June 22, 2014
7 Hard Drives Failing: What are the odds? These are the odds.
I run a data center. Disk drives that are left running continuously last between two and three years. Three years is about 36 months.
The odds of a disk failing in any given month are roughly one in 36. The odds of two different drives failing in the same month are roughly one in 36 squared, or 1 in about 1,300. The odds of three drives failing in the same month is 36 cubed or 1 in 46,656. The odds of seven different drives failing in the same month is 37 to the 7th power = 1 in 78,664,164,096.
Of course this is very simplified because disk failure modes are more at end-of-service-life rather than linearly spread over median life. So what if I am off by a factor of 4X? This crude calculation gets us into the same astronomical ballpark. You could insure against this event happening by buying lottery tickets. --theBuckWheat Comment at Doug Ross @ Journal: GEORGE WILL ON MIRACULOUS IRS COINCIDENCE OF CRASHED HARD DRIVES: "Religions Have Been Founded on Less"
Posted by gerardvanderleun at June 22, 2014 11:14 PM
Applied math, in the form of statistics, really allows the individual to 'level up' their reasoning skills.
The hardware equipment called 'Radar' functions off the concepts grounded in statistics and my 'radar' is getting a clear 'True Positive' for the probability of shenanigans in regards to these 'lost emails'.
The Liberals aren't too good at Math, are they?
Hmmmm! Has anyone asked if those hard drives are/were solid state?
Um, I accidently asked my IT man to have his assistant's helper reformat. I uh...MEANT to say refoment!
An honest mistake.
Lois Lerner's hard drive "crashing" doesn't mean dick, even if true. E-mails reside on a network server.
If it's other docs, like MS Word documents, they are also not supposed to reside on an individual's hard drive if they pertain to official business. Basic government and even corporate protocol.
Let the record reflect that I am not a mathematician and certainly not a statistician. But ISTM that the data center operator's math and methodology are incorrect. I think he has made a statistical error in treating the HDs failures as related events when they are independent events.
If the expected life span of an HD is 36 months, and for simplicity ignoring that failures occur nearer the end than the beginning, then each HD has a 1/36 chance of failing in any given month - regardless of what the HD one office away does. So the 1/36 odds per hard drive never change.
The incredulity therefore is not over failing HDs per se, but that the exact same people for whom the committee wants to read their emails are the ones whose HDs failed, and at the same time.
As Yogi Berra said in a different context, "It's too coincidental to be a coincidence."
I worked the math out - which I would welcome checking - at my site, and in fact the odds against it are sensibly comparable to the inverse of the number atoms in the entire universe.

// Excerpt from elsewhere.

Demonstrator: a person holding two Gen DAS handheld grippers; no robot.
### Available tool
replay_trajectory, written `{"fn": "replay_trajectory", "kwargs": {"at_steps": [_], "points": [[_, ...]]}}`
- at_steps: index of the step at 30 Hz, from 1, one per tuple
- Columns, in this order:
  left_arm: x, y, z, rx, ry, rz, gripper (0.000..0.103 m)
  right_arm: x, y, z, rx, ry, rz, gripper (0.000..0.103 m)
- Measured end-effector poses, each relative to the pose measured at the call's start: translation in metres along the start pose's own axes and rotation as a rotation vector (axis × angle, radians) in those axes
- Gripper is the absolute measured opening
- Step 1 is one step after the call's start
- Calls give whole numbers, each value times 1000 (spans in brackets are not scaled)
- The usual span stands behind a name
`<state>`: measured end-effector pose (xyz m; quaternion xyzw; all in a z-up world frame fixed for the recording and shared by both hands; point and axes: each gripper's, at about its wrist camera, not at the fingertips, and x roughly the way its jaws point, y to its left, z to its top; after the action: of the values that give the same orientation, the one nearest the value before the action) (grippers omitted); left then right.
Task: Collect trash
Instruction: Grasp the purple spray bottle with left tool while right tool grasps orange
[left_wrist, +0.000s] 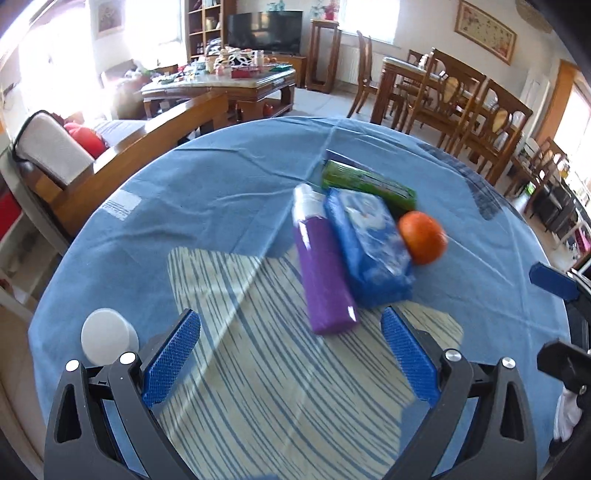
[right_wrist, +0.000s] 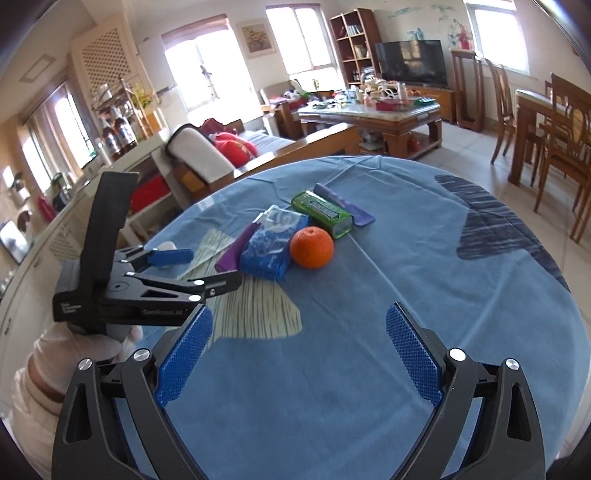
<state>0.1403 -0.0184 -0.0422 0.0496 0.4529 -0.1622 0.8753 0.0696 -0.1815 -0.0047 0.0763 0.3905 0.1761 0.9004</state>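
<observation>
On the round table with a blue cloth (left_wrist: 207, 192) lie a purple tube with a white cap (left_wrist: 323, 266), a blue wipes pack (left_wrist: 369, 243), a green box (left_wrist: 369, 183) and an orange (left_wrist: 423, 236), close together. My left gripper (left_wrist: 291, 354) is open and empty, just short of the purple tube's near end. My right gripper (right_wrist: 299, 354) is open and empty, over the cloth, well short of the orange (right_wrist: 312, 246). The left gripper (right_wrist: 192, 266) shows in the right wrist view, beside the wipes pack (right_wrist: 269, 243). A purple flat packet (right_wrist: 347, 206) lies behind the green box (right_wrist: 323, 214).
A striped cream-and-blue mat (left_wrist: 258, 362) lies under my left gripper. A white round object (left_wrist: 107, 336) stands at the table's near left. A sofa (right_wrist: 236, 155), a cluttered coffee table (right_wrist: 373, 114) and dining chairs (right_wrist: 565, 147) stand beyond the table.
</observation>
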Motion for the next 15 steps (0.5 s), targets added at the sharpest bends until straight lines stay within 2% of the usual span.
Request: {"fn": "replay_trajectory", "kwargs": {"at_steps": [10,12,14,15], "points": [[10,8,24,20,-3,69,97,35,-2,28,-39,41,-10,93],[14,5,27,32,-3,85,97,44,-2,35,-43,55,-15,89],[18,7,30,23,-2,67,92,53,-2,40,-49,70,-19,83],[16,8,30,26,-12,65,82,59,-3,43,-54,81,-24,78]]}}
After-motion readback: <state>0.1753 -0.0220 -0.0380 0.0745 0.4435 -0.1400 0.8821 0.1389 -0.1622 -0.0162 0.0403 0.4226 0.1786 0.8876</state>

Odds of a crash are irrelevant. They are required by law to archive their emails. It doesn't matter if her computer was busted, they still have backups. Every computer those emails went to and through also have a copy. And THOSE were archived. Its a stupid lie and they know it.
Honestly, this might have worked back in 1997, but today? Nobody buys it. Nobody.
"Nobody buys it"
That's the point, the Regime is so drunk with power, so sure that they have this nation sewed up and in their back pocket that they are not even bothering to concoct good lies. Which we all know that they can do.

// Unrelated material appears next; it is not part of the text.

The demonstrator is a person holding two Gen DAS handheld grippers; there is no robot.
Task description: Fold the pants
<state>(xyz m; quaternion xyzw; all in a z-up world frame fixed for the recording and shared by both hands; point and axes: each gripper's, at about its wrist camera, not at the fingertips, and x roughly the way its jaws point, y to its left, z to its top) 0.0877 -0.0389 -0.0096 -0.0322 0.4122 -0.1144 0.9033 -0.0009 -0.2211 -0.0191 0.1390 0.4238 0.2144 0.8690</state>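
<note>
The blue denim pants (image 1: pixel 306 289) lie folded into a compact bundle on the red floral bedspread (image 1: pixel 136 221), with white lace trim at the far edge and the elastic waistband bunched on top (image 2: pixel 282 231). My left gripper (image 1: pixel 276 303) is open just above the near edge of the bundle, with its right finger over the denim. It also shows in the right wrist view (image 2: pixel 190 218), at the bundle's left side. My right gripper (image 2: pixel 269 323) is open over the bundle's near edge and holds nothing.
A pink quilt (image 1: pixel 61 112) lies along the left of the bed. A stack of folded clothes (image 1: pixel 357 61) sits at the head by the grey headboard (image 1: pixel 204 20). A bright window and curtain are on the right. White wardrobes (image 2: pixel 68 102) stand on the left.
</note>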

No, they are not following the law. They are no longer making even the pretense of compliance with any law on the books. If the Regime isn't even going to comply with the laws that they themselves enacted why would you expect them to pay any attention to any other law.
We are not that far (IMHO) from this Regime from sending out their secret policemen to kill their opponents in the night.
And NOBODY does ANYTHING!
The probabilities of HD failure in your example is dependent on the amount of HD sampled. Thus they are not Mutually Exclusive.

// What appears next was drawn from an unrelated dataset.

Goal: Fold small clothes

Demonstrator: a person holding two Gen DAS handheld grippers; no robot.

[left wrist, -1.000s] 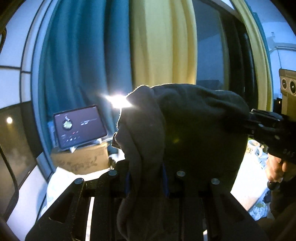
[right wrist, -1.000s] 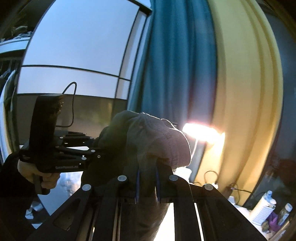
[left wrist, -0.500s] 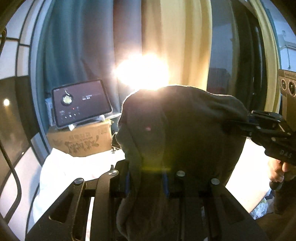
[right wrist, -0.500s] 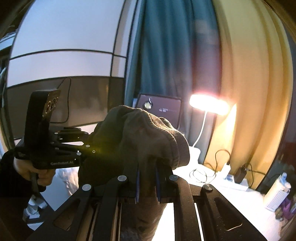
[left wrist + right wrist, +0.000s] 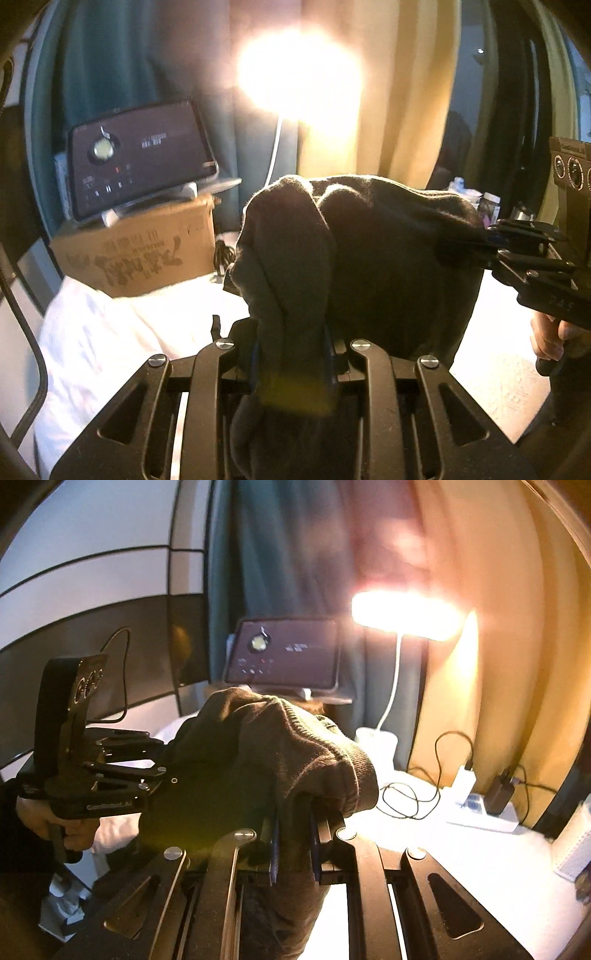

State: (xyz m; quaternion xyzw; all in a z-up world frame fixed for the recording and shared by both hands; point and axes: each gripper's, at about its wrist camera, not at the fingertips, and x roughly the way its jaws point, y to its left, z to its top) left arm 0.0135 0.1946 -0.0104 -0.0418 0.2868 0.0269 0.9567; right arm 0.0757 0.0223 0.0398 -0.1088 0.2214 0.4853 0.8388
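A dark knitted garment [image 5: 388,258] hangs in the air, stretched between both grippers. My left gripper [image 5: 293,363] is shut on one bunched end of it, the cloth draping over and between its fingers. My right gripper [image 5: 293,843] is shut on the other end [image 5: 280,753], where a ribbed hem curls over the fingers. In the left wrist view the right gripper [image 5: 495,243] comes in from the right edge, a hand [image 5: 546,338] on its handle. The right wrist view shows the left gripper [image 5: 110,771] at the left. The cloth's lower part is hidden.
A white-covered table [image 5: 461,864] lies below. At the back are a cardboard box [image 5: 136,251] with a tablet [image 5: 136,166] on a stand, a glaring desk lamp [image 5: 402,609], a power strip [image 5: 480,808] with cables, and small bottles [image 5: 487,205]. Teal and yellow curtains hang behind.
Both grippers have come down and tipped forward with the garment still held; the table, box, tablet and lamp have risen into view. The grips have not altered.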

You also are using the HD's of individual computers and not the networked and backed-up HD's of a Data Center.
"TheBuckwheats" use of the probabilities are mutually exclusive and though simple, is a relatively accurate ballpark figure - of which once the numbers are calculated, the lie made by "Liberal-arts" majors is starkly evident.
You asked for input, and that is mine (my education has been slowly decaying for the last 14 years, though the concepts are still intact - thankfully. I'm thinking its nearly time for a memory refresh. )
Look, the administration are lying through their collective teeth and everybody knows they're lying. And they know everybody knows they're lying; they just don't care. I mean, what's anybody going to do about it? Nothing. Nobody is going to do a damn thing about it and they know it. I'm surprised they even bothered with the excuses, that they just didn't tell Congress they can't have the damn emails and that's that....and don't ask again.
Cond001, the probability of an individual HD failing is 1 in 36, and for each HD those odds do not change. The probability that some HD will fail within a set of HDs does indeed depend on how many are in the set. But for each individual one, it remains one in 36.
However, the commenter on Doug Ross's site who wrote, "The odds of a disk failing in any given month are roughly one in 36," really did not set the correct parameters to begin with. The implication is that all HD's fail before the 37th month, and that is not true.
Expected service life for hardware components like this really means (in this example) that by the beginning of the 37th month, half of drives installed at the beginning of the period will have failed, so departments routinely replace components before that time.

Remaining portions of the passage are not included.